— What the task requires —
Go through the data below line by line. Give only the number of lines that contain "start".

══ Dataset entries ══

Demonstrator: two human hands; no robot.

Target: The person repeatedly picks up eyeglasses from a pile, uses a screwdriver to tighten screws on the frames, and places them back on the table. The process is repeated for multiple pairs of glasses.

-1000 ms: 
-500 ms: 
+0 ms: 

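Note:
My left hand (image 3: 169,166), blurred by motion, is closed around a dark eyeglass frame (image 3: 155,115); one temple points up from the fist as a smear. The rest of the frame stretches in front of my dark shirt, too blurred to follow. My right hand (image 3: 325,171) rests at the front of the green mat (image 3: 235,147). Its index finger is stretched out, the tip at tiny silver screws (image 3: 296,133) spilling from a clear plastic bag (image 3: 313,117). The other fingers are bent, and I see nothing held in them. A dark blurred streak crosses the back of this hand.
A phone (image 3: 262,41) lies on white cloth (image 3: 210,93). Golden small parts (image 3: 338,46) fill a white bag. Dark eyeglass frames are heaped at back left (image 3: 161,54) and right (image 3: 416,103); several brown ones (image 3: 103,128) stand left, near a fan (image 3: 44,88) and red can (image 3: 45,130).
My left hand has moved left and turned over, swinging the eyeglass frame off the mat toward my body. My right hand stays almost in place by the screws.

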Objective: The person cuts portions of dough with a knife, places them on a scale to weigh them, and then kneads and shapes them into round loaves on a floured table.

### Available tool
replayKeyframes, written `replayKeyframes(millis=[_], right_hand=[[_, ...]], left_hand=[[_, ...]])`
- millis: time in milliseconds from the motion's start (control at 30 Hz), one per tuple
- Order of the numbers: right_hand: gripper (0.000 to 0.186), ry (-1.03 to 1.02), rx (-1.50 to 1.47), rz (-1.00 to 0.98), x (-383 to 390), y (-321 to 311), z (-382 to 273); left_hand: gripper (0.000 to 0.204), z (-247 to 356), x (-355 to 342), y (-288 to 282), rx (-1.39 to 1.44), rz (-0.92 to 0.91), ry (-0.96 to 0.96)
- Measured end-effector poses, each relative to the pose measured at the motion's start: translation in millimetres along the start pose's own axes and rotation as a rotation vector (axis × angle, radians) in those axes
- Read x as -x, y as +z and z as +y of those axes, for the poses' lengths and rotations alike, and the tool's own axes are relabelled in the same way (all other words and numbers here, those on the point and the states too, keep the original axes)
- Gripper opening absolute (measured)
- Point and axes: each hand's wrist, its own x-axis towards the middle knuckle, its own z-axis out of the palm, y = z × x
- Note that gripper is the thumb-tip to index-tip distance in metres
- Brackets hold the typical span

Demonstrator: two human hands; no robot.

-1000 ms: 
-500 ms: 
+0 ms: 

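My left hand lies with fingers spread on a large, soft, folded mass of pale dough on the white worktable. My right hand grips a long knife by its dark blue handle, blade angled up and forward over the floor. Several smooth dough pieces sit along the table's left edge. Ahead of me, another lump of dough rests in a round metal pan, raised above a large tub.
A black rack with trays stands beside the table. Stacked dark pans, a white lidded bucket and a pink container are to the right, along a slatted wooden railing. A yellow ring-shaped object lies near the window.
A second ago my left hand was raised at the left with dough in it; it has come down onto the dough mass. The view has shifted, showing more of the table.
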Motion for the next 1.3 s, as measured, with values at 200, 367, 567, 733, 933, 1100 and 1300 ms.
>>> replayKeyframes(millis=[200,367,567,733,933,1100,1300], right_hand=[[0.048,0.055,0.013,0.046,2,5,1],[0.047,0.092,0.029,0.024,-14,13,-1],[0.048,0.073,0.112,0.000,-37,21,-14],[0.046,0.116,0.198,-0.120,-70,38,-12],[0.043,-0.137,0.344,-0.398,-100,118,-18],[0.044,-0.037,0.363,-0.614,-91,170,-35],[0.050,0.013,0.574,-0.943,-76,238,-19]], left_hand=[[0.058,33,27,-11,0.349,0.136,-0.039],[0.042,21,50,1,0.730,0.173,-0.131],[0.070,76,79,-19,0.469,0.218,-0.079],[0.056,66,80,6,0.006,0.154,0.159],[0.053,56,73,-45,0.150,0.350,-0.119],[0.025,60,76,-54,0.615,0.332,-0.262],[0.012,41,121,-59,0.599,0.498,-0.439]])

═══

— Response to this exercise —
2